=== Exercise details ===
Once the pictures are removed, reproduce what is left of the data below exactly.

=== Stored records ===
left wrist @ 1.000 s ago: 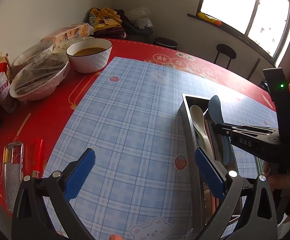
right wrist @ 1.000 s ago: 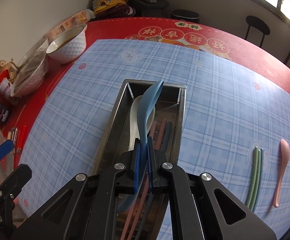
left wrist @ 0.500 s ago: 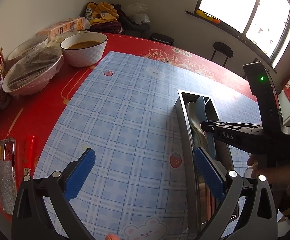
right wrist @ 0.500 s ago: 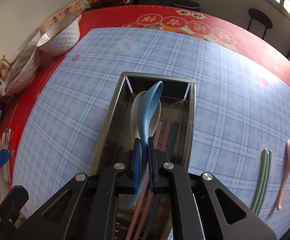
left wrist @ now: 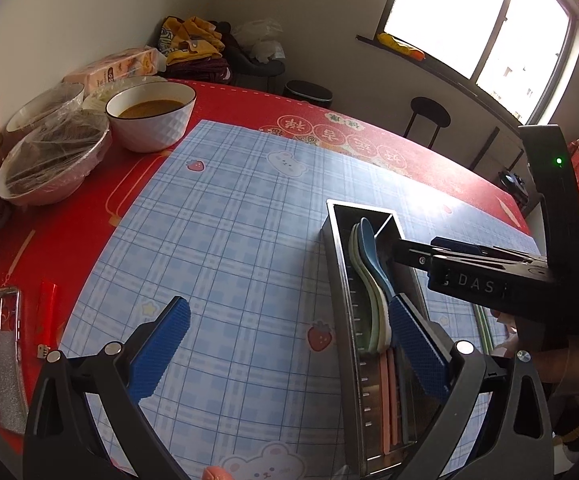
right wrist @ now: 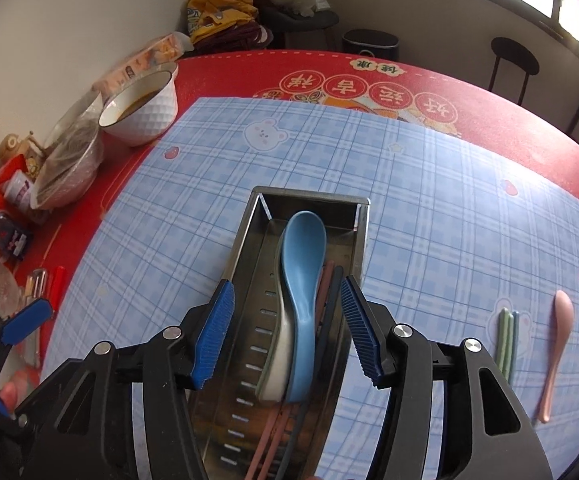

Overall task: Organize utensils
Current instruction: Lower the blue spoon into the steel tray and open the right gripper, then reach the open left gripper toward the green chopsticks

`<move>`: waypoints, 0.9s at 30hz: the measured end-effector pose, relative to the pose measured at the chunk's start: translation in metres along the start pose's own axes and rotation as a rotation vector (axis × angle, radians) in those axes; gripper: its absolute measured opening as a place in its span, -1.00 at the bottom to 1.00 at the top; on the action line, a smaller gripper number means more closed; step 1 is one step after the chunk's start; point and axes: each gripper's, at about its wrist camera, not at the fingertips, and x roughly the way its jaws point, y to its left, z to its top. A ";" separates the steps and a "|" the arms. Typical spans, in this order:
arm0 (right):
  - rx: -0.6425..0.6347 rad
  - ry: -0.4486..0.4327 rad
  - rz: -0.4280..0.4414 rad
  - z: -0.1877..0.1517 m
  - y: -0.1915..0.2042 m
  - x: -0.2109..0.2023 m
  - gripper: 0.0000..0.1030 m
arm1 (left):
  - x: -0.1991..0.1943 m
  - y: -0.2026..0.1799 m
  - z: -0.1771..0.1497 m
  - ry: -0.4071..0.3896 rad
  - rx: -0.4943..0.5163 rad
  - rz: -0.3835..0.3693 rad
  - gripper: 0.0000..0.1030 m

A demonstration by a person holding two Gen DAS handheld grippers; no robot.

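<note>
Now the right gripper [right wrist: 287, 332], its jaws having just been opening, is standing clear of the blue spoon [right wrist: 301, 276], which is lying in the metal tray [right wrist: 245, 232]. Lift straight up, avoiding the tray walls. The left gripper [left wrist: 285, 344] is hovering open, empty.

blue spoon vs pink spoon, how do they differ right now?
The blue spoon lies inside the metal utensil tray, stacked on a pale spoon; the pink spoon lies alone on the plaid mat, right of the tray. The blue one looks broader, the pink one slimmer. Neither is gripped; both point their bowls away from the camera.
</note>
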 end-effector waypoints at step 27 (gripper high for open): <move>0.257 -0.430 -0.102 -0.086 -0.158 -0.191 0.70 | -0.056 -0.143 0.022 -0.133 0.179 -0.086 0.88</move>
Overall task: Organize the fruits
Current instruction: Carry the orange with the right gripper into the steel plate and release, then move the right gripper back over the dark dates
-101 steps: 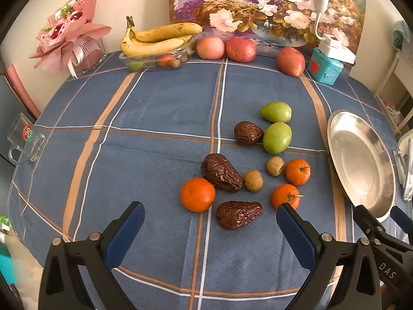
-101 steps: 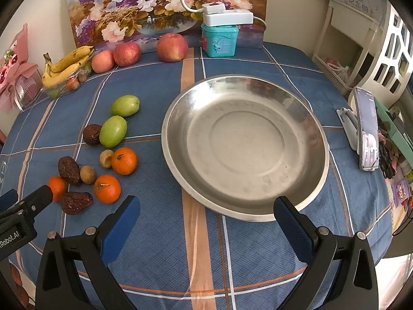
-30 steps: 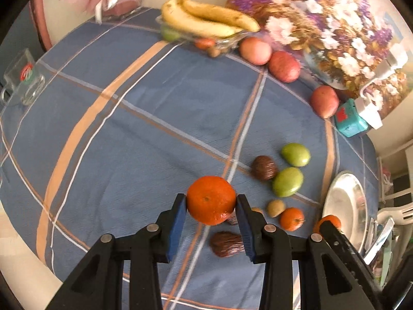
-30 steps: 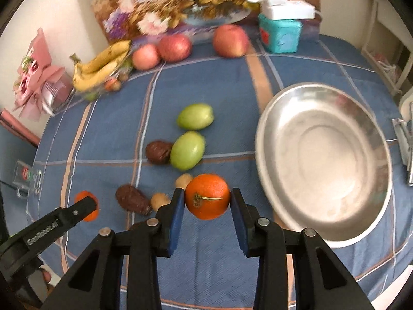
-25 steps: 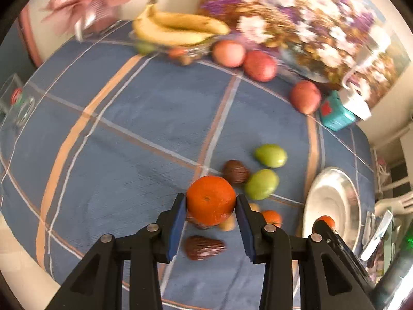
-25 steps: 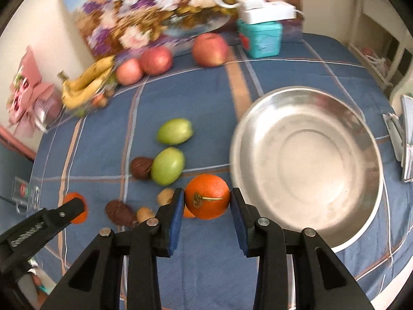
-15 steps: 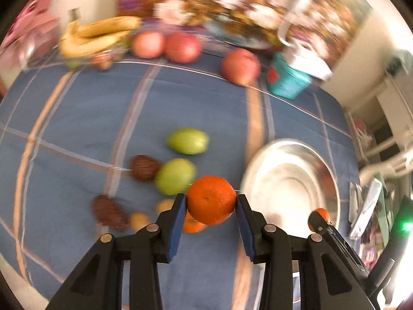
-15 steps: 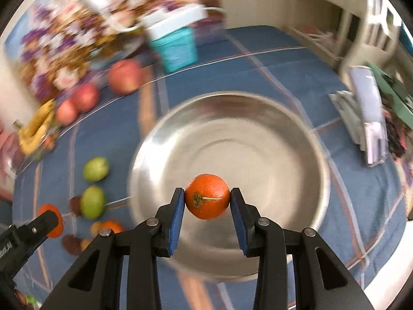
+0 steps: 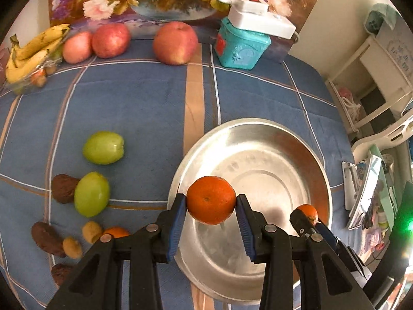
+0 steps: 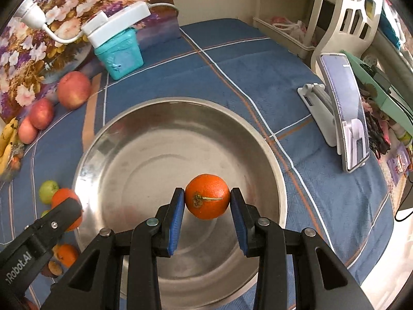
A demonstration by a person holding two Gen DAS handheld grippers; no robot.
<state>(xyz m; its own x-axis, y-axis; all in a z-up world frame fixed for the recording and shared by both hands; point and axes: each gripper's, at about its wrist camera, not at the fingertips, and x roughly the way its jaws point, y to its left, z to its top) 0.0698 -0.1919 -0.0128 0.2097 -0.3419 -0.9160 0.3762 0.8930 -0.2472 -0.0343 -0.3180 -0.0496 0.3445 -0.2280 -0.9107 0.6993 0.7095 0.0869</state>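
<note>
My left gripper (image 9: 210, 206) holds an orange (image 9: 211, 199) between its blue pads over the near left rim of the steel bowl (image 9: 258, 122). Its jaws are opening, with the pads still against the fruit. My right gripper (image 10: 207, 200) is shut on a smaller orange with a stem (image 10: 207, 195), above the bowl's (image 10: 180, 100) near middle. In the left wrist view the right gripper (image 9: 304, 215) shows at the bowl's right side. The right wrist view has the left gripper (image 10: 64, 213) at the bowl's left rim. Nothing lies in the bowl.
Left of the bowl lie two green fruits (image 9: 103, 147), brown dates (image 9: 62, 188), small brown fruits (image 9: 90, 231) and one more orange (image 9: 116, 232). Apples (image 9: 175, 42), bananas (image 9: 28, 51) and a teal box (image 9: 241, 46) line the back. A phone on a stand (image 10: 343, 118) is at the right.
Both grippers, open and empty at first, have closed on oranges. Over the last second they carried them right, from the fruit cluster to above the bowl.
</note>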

=== Expected answer ===
left wrist @ 1.000 s ago: 
right wrist @ 1.000 s ago: 
left wrist @ 0.500 s ago: 
right wrist @ 0.500 s ago: 
left wrist @ now: 
right wrist @ now: 

Overall task: Organize utensils
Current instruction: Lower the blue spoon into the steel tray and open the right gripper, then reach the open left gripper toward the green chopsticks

`<move>`: waypoints, 0.9s at 30hz: the measured end-effector pose, relative to the pose measured at the chunk's start: translation in metres along the start pose's own axes and rotation as a rotation vector (axis × angle, radians) in those axes; gripper: its absolute measured opening as a place in its span, -1.00 at the bottom to 1.00 at the top; on the action line, a smaller gripper number means more closed; step 1 is one step after the chunk's start; point and axes: each gripper's, at about its wrist camera, not at the fingertips, and x roughly the way its jaws point, y to its left, z to its top. A ";" separates the steps and a "|" the arms. Typical spans, in this order:
arm0 (right):
  - rx: -0.6425..0.6347 rad
  - ry: -0.4486..0.4327 rad
  - rz: -0.4280..0.4414 rad
  - z: -0.1877..0.1517 m
  - y: -0.1915..0.2042 m
  - x: -0.2109..0.2023 m
  - gripper: 0.0000..0.1030 m
arm1 (left):
  - x: -0.1991..0.1943 m
  - y: -0.2026..0.1799 m
  - z: -0.1771..0.1497 m
  - ry: -0.4071..0.3896 rad
  - rx: -0.4943..0.5163 rad
  - rz: -0.3835..0.3693 rad
  - gripper: 0.0000..0.1030 m

A demonstration by a person holding two Gen DAS handheld grippers; no robot.

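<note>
Now the right gripper [right wrist: 287, 332], its jaws having just been opening, is standing clear of the blue spoon [right wrist: 301, 276], which is lying in the metal tray [right wrist: 245, 232]. Lift straight up, avoiding the tray walls. The left gripper [left wrist: 285, 344] is hovering open, empty.

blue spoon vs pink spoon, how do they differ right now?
The blue spoon lies inside the metal utensil tray, stacked on a pale spoon; the pink spoon lies alone on the plaid mat, right of the tray. The blue one looks broader, the pink one slimmer. Neither is gripped; both point their bowls away from the camera.
</note>
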 end-effector waypoints at step 27 (gripper high for open): <move>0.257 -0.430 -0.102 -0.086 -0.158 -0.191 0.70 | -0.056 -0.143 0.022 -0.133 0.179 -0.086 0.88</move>
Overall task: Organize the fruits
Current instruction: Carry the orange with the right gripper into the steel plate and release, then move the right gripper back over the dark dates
-101 steps: 
-101 steps: 
-30 steps: 
-30 steps: 
-25 steps: 
-25 steps: 
-15 steps: 
-15 steps: 
+0 steps: 
+0 steps: 
A demonstration by a person holding two Gen DAS handheld grippers; no robot.
<state>(xyz m; its own x-axis, y-axis; all in a z-up world frame fixed for the recording and shared by both hands; point and axes: each gripper's, at about its wrist camera, not at the fingertips, and x roughly the way its jaws point, y to its left, z to its top) 0.0698 -0.1919 -0.0128 0.2097 -0.3419 -0.9160 0.3762 0.8930 -0.2472 -0.0343 -0.3180 -0.0496 0.3445 -0.2280 -0.9107 0.6993 0.7095 0.0869</state>
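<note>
My left gripper (image 9: 210, 206) holds an orange (image 9: 211, 199) between its blue pads over the near left rim of the steel bowl (image 9: 258, 122). Its jaws are opening, with the pads still against the fruit. My right gripper (image 10: 207, 200) is shut on a smaller orange with a stem (image 10: 207, 195), above the bowl's (image 10: 180, 100) near middle. In the left wrist view the right gripper (image 9: 304, 215) shows at the bowl's right side. The right wrist view has the left gripper (image 10: 64, 213) at the bowl's left rim. Nothing lies in the bowl.
Left of the bowl lie two green fruits (image 9: 103, 147), brown dates (image 9: 62, 188), small brown fruits (image 9: 90, 231) and one more orange (image 9: 116, 232). Apples (image 9: 175, 42), bananas (image 9: 28, 51) and a teal box (image 9: 241, 46) line the back. A phone on a stand (image 10: 343, 118) is at the right.
Both grippers, open and empty at first, have closed on oranges. Over the last second they carried them right, from the fruit cluster to above the bowl.
</note>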

No more work is needed on this exercise.